Search code examples
amazon-web-servicesamazon-s3etlamazon-emraws-glue

What is the difference between AWS Glue ETL Job and AWS EMR?


If I had to perform ETL on a huge dataset(say 1Tb) stored in S3 as csv files, Both AWS Glue ETL job and AWS EMR steps can be used. Then how is AWS Glue different from AWS EMR. And which is the better solution in this case.


Solution

  • Most of the differences are already listed so I'll focus more on the use case specific.

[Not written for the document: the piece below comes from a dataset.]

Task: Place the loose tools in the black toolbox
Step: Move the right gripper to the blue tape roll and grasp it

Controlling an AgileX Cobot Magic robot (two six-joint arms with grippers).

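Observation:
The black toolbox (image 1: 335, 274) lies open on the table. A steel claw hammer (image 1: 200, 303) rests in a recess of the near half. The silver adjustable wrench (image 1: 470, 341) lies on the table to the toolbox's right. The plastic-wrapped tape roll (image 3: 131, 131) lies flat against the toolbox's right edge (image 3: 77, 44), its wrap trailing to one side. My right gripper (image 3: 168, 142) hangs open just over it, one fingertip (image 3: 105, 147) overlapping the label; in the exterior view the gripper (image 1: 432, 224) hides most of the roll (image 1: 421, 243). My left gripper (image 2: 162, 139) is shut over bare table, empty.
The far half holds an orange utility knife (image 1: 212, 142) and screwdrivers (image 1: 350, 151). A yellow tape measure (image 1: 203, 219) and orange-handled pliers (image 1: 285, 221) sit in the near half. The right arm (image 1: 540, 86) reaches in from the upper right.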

    When to choose aws glue

    1. Data size is huge but structured i.e. it is in the table structure and is of known format (CSV, parquet, orc, json).
    2. Lineage is required, if you need the data lineage graph while developing your etl job prefer developing the etl using glue native libraries.
    3. The developers don't need to tweak the performance parameters like setting number of executors, per executor memory and so on.
    4. You don't want the overhead of managing large cluster and pay only for what you use.

    When to use EMR

    1. Data is huge but semi-structured or unstructured where you can't take any benefit from Glue catalog.
    2. You believe only in the outputs and lineage is not required.
    3. You need to define more memory per executor depending upon the type of your job and requirement.
    4. You can manage the cluster easily or if you have so many jobs which can run concurrently on the cluster saving you money.
    5. In case of structured data, you should use EMR when you want more Hadoop capabilities like hive, presto for further analytics.

    So it depends on what your use case is. Both are great service.